颜如玉只当没有看到,又问:“墨先生,关于他,你知道多少?”
唐逸白若无其事擦擦嘴角:“我要说我不知道,是来到这里之后才认识的他,王妃信不信?”
“我信不信你不必管,你只说你的。”
“是皇帝说,让我在此处等他,来之前并没有说,是半路上送的信,因不知他的底细,我心里也没底,所以才想带兵入城,万一发生什么事,能抓住他,把事情闹大,也能引起你们的注意。”
“结果你们没让我进城,我也只能顺从,他是先到的,比商队早一点,我去见过他之后,就决定离开幽城。”
“至于他那个商队是什么人, 我也不是很清楚,但我认得他们不是中原人,我也想弄清楚,但皇帝再三叮嘱,不许多问。”

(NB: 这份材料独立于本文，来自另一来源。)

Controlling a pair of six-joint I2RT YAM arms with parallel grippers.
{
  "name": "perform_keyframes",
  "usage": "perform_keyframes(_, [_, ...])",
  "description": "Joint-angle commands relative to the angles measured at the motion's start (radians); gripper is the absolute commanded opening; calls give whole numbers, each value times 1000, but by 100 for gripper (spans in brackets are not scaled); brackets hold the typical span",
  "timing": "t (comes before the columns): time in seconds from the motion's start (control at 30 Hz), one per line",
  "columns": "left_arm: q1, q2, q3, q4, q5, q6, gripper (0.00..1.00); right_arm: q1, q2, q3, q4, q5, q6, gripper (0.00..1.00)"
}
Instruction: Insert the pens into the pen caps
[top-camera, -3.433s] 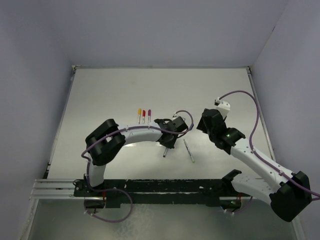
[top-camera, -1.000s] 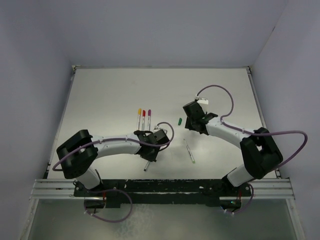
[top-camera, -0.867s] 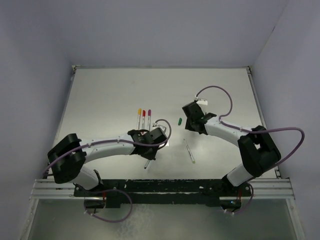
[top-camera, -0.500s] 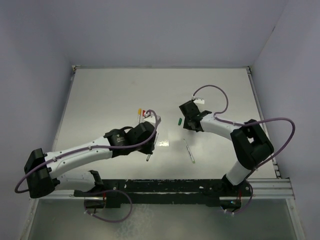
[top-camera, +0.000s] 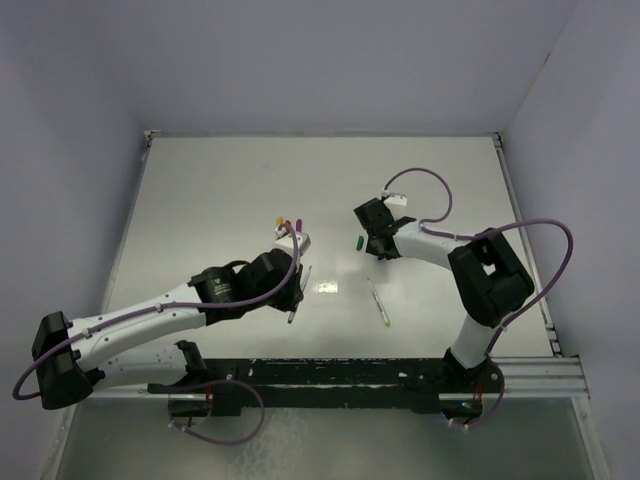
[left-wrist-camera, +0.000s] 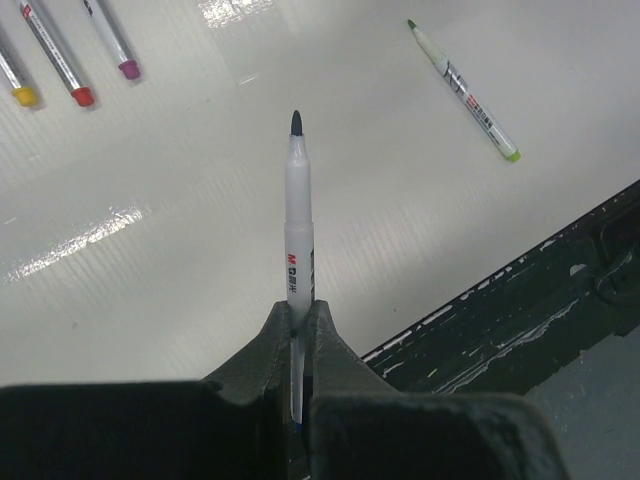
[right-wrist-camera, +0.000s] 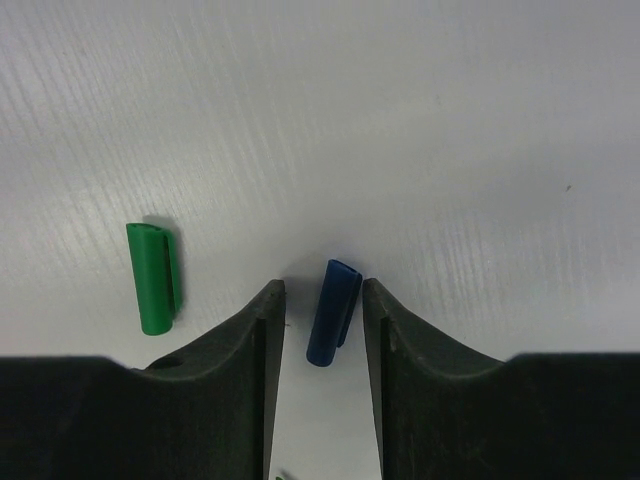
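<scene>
Left wrist view, closest to you first: your left gripper (left-wrist-camera: 298, 312) is clamped tight on the dark-tipped pen (left-wrist-camera: 298, 210). It pinches the rear end, so the barrel sticks straight out toward 12 o'clock with its tip bare. At 4 o'clock of the fingers runs the black rail (left-wrist-camera: 560, 300) at the edge of the white table (left-wrist-camera: 200, 230). Farther out at 1 o'clock the green-tipped pen (left-wrist-camera: 463, 90) lies loose and uncapped. At 11 o'clock the three capped pens (left-wrist-camera: 82, 97) lie side by side, wearing yellow, red and purple caps, their barrels cut off by the frame.

On the right wrist view, your right gripper (right-wrist-camera: 320, 290) has its jaws apart, straddling the blue cap (right-wrist-camera: 333, 312), which lies flat on the table. The cap sits close against the 3 o'clock finger, and you cannot tell whether they touch. A clear gap shows on the 9 o'clock side. The green cap (right-wrist-camera: 153, 278) lies at 9 o'clock of the blue one, outside the jaws and apart from them.

From the top external view, the green cap sits just beside the right gripper at its 9 o'clock. The green-tipped pen lies at 6 o'clock of that cap, between the two arms.
</scene>
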Motion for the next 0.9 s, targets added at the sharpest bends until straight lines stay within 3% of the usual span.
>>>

唐逸白又咳嗽一声:“我只能不管不问,由他去,无非就是借着掩护到什么地方,干什么事,与我无关。”
“可谁知道,”唐逸白恨声,“这家伙竟然给我下毒,我千防万防,给我的东西从未入口,结果还是中了他的招。”
颜如玉问:“墨先生说,若不是因为她,你能来见面?这个她,指的是谁?”
唐逸白的目光和颜如玉的对上。
唐逸白嘴角渗出血丝,他极慢地笑笑:“就是我朝皇帝,其实我压根看不上此人,阴诡歹毒,变幻莫测,让人心生厌恶。”